* _What you have to do_
The output should contain the listing word for word and no pictures.

─── Collected material

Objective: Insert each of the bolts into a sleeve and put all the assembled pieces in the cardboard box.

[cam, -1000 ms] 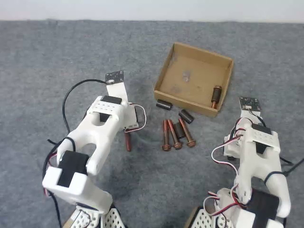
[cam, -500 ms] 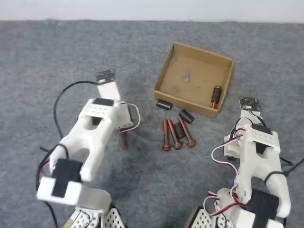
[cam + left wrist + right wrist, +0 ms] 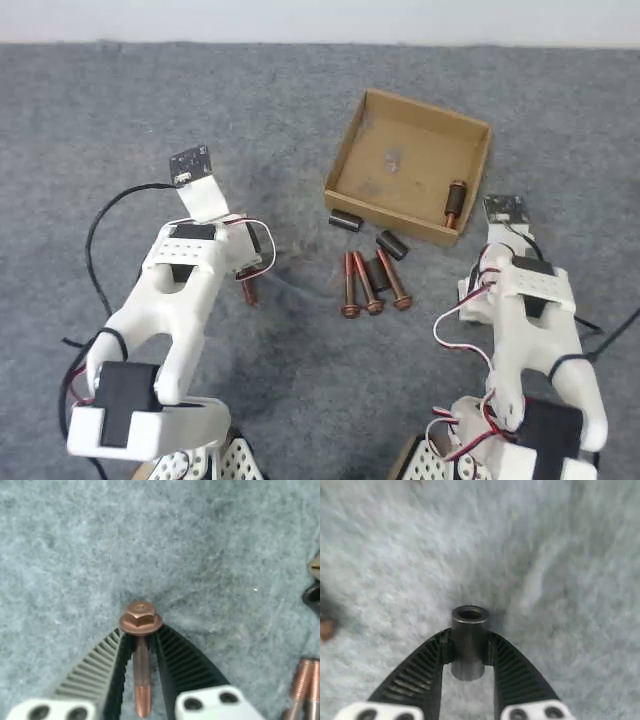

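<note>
Bolts of copper-coloured metal with hex heads lie near the open brown cardboard box (image 3: 390, 216). Three of these bolts (image 3: 366, 282) rest side by side on the grey carpet (image 3: 300, 100), just off the box's front wall, with their heads pointing away from it.

A fourth copper bolt (image 3: 140, 621) is held by the left gripper (image 3: 141, 632). Its ribbed black fingers (image 3: 112, 652) are clenched on the shank right beneath the head, and the threaded tip points back toward the wrist. In the high view this held bolt (image 3: 247, 289) sits below the white left arm (image 3: 185, 290), well apart from the box and out past its corner on that arm's side.

Three short black cylindrical sleeves lie loose by the box. One sleeve (image 3: 345, 221) is just beside the front wall, and a second sleeve (image 3: 392, 244) is near that same wall. A third sleeve (image 3: 376, 272) lies among the three loose bolts.

The right gripper (image 3: 469, 642) is clamped on a fourth black sleeve (image 3: 469, 627), with the open bore facing away from the wrist. The white right arm (image 3: 525, 310) stands near the box's front corner on its own side.

Inside the box, one assembled piece (image 3: 455, 203), a copper bolt in a dark sleeve, lies against the wall nearest the right arm.
</note>
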Motion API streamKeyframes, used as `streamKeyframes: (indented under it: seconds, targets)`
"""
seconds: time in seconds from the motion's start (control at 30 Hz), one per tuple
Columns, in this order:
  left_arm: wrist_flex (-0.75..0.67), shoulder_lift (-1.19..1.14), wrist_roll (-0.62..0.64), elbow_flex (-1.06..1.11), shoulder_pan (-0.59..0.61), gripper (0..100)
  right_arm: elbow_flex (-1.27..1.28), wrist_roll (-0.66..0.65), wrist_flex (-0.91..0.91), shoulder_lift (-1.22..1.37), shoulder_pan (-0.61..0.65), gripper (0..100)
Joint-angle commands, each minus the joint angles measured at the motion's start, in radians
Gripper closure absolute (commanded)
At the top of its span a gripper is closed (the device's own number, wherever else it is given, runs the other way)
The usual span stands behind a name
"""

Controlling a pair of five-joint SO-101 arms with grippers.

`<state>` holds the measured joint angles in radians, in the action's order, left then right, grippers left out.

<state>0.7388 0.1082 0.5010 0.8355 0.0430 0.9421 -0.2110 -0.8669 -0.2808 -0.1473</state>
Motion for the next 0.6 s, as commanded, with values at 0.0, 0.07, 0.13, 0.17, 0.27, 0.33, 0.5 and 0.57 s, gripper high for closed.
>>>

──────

* _Written answer_
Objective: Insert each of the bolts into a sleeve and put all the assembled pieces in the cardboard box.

[cam, -1000 ms] 
[cam, -500 ms] 
[cam + left wrist + right wrist, +0 ms] 

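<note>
Bolts of copper-coloured metal with hex heads lie near the open brown cardboard box (image 3: 390, 216). Three of these bolts (image 3: 366, 282) rest side by side on the grey carpet (image 3: 300, 100), just off the box's front wall, with their heads pointing away from it.

A fourth copper bolt (image 3: 140, 621) is held by the left gripper (image 3: 141, 632). Its ribbed black fingers (image 3: 112, 652) are clenched on the shank right beneath the head, and the threaded tip points back toward the wrist. In the high view this held bolt (image 3: 247, 289) sits below the white left arm (image 3: 185, 290), well apart from the box and out past its corner on that arm's side.

Three short black cylindrical sleeves lie loose by the box. One sleeve (image 3: 345, 221) is just beside the front wall, and a second sleeve (image 3: 392, 244) is near that same wall. A third sleeve (image 3: 376, 272) lies among the three loose bolts.

The right gripper (image 3: 469, 642) is clamped on a fourth black sleeve (image 3: 469, 627), with the open bore facing away from the wrist. The white right arm (image 3: 525, 310) stands near the box's front corner on its own side.

Inside the box, one assembled piece (image 3: 455, 203), a copper bolt in a dark sleeve, lies against the wall nearest the right arm.
</note>
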Motion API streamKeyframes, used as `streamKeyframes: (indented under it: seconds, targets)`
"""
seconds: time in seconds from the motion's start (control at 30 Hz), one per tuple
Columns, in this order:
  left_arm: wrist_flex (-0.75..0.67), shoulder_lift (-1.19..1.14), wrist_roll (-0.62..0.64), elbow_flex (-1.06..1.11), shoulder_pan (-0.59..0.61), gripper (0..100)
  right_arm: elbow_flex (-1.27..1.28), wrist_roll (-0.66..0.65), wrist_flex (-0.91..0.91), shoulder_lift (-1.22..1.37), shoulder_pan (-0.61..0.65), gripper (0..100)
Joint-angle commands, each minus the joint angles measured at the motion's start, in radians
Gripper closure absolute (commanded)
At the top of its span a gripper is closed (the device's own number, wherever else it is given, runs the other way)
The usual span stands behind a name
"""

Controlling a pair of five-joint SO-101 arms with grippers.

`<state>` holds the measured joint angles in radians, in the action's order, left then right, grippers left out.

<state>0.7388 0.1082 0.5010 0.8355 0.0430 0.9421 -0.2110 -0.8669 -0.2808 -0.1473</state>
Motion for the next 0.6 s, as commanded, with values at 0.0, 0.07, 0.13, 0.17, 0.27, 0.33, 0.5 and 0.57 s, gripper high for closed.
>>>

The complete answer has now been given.